@Ionus,
Quote:The average person wants to belong to a group and discuss things they like...just like you Spendi.....I dont have a problem with that and I dont see it as being better to be different just for its own sake.
And the average person is a conditioned object and the BBC is a conditioning agent of great power. I once wrote to suggest that a tank was brought to the front door of Broadcasting House which pumped shells into the building for as long as it took to reduce it to a pile of rubble. And Mr Auberon Waugh, who sadly died at too early an age, agreed with me. And there are many more.
I had no intention of being different for its own sake. I understood, Io, that you are an enemy of PC. In which case you should have a problem with the BBC and with young people being influenced by its output. Otherwise your anti-PC stance could look like being different for its own sake.
TV is like a beautiful woman. It can be delightful and therein lies the danger. It is a temptation of monumental proportions and you know what Jesus thought of temptation. TV, particularly the BBC and ITV, which are interlocked through recruiting each other's staff, is an instrument for the South East of England having an armlock on the provinces. Almost every provincial newspaper is owned through complex subsiduaries by a parent in the SE. That's how we got the lottery and, I can argue, the crisis in the financial sector. On the other hand, the constantly growing list of dead soldiers is composed of provincial lads.
And it's how we got a lot of other things as well.
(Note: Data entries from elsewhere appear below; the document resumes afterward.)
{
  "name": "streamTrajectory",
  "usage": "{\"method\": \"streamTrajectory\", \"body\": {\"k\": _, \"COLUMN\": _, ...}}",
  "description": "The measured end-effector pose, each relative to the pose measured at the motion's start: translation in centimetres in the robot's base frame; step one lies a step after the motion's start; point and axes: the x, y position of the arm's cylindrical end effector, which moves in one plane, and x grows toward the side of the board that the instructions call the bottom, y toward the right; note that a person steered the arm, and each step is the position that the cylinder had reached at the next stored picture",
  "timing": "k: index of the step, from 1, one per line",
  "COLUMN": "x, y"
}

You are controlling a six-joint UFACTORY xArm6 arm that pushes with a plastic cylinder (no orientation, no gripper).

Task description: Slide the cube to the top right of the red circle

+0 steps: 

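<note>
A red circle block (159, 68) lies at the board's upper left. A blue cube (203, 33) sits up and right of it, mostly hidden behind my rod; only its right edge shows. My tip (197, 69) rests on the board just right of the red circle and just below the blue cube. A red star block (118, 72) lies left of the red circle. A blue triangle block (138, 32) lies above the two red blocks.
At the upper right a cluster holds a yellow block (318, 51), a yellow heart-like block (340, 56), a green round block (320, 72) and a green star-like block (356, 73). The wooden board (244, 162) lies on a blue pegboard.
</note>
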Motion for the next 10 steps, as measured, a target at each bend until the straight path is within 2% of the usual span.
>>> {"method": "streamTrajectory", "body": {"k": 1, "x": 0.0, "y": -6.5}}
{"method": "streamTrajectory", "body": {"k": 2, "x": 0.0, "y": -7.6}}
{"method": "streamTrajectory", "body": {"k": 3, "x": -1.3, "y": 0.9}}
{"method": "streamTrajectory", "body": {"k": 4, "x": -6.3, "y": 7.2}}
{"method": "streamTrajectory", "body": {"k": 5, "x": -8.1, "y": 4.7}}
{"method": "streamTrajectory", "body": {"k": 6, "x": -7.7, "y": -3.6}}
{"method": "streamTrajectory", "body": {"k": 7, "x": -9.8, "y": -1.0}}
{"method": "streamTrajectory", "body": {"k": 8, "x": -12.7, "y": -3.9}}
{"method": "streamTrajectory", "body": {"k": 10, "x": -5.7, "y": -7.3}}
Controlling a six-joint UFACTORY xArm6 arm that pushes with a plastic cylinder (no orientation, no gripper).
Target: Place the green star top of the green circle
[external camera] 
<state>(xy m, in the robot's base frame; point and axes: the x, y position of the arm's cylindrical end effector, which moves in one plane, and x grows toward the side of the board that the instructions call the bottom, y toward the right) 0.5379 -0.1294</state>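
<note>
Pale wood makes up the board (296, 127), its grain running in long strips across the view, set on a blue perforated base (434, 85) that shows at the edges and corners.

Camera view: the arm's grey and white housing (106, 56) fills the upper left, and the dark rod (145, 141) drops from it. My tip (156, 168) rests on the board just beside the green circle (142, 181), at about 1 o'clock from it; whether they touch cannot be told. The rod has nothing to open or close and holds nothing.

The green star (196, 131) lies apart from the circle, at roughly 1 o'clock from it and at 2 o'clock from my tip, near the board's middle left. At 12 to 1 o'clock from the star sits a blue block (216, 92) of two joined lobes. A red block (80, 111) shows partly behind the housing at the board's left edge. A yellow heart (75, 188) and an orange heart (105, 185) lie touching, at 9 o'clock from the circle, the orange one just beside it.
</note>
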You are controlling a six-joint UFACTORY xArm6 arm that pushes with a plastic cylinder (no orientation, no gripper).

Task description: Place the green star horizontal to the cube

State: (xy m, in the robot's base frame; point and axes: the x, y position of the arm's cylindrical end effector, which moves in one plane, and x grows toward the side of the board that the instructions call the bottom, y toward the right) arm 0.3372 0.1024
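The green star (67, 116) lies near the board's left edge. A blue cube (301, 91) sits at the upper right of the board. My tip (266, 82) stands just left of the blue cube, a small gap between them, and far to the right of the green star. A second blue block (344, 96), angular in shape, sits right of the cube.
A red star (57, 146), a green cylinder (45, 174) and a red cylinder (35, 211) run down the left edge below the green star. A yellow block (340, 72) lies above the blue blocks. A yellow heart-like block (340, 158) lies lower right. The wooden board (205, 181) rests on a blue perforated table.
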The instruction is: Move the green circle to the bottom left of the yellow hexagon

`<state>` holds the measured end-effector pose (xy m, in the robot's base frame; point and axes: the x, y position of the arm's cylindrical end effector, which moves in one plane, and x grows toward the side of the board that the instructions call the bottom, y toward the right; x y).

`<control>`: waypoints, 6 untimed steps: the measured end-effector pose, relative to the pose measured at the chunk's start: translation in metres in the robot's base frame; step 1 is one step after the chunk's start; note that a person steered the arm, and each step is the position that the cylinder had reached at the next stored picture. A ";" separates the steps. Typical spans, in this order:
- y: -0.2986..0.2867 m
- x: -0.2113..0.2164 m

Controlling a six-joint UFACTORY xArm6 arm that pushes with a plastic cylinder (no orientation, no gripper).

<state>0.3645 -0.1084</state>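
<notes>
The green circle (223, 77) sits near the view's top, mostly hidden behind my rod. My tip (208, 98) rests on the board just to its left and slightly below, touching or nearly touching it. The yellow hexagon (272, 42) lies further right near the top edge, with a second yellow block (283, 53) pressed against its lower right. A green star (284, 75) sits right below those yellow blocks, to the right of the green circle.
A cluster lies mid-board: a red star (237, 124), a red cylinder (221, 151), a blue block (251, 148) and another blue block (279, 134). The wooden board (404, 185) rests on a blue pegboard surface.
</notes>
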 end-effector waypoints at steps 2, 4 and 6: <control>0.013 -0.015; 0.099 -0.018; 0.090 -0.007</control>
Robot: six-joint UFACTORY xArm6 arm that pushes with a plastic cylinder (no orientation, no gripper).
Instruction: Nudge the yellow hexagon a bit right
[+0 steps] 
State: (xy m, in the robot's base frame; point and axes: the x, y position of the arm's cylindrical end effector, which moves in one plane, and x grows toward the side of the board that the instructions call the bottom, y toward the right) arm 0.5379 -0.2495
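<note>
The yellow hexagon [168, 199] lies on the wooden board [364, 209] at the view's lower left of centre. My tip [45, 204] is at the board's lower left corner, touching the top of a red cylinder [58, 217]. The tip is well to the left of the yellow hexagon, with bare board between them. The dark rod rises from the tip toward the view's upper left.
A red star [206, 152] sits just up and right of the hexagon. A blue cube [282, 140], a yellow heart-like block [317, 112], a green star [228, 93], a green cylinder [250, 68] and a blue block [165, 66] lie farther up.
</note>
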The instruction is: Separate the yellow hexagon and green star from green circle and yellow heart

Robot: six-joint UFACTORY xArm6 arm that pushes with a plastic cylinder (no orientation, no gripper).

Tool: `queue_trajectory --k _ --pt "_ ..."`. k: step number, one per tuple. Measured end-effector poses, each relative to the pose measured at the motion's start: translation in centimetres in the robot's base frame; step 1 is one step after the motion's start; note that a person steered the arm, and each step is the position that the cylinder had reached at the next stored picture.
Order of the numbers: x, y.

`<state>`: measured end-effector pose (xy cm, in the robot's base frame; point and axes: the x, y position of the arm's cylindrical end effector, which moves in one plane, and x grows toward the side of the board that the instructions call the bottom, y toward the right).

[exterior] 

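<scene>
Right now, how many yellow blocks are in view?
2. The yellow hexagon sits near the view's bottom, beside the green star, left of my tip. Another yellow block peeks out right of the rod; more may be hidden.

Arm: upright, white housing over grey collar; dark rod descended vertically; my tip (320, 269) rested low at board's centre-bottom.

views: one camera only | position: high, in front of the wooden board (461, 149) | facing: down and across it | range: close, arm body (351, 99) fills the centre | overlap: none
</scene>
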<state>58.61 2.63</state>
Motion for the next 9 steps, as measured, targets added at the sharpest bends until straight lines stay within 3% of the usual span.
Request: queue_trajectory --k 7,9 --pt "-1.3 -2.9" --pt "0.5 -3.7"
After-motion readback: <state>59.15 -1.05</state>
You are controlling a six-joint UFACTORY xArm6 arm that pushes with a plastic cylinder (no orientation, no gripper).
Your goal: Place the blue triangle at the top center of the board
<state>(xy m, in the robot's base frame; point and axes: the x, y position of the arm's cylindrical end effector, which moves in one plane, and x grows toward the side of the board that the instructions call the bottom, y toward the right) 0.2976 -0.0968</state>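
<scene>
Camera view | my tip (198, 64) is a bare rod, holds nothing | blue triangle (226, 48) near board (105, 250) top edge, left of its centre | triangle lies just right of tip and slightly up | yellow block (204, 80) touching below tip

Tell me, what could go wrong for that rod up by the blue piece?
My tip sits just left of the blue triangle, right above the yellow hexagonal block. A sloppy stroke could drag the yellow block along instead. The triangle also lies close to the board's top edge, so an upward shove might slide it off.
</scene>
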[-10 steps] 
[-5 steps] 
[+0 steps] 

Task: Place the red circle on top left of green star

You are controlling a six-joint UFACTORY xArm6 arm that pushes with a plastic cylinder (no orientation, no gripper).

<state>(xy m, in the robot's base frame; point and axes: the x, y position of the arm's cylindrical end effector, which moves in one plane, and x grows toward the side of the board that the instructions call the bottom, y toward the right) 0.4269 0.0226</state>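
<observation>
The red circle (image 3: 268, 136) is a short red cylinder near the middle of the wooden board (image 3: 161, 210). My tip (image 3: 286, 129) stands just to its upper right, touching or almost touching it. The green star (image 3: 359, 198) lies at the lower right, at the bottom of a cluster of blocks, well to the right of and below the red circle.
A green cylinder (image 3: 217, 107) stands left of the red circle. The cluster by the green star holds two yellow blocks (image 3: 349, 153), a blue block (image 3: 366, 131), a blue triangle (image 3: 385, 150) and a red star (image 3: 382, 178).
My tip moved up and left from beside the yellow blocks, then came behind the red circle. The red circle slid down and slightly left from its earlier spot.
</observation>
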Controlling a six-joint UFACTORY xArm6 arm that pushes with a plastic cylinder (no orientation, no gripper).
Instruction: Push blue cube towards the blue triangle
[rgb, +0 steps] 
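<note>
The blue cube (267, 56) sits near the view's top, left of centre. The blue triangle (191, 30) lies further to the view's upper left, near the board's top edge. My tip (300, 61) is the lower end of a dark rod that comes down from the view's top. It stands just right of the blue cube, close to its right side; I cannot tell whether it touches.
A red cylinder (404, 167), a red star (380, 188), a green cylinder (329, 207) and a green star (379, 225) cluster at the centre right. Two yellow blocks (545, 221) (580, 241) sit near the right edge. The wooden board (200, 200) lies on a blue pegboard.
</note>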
Like atheism, paranoia and that feeling of deserving more than has been earned.
Product placement is about to enter the scene. Already has actually. Lord Thompson of Fleet said that the legalisation of advertising on TV was a "licence to print money".
Even the so-called public debates between our party leaders before the election, which was so distorting, were controlled by media. They chose the audience and they chose the questions to be asked. It was not as free a debate as one might get at a vicarage tea-party.
The BBC isn't called "Auntie" for no reason.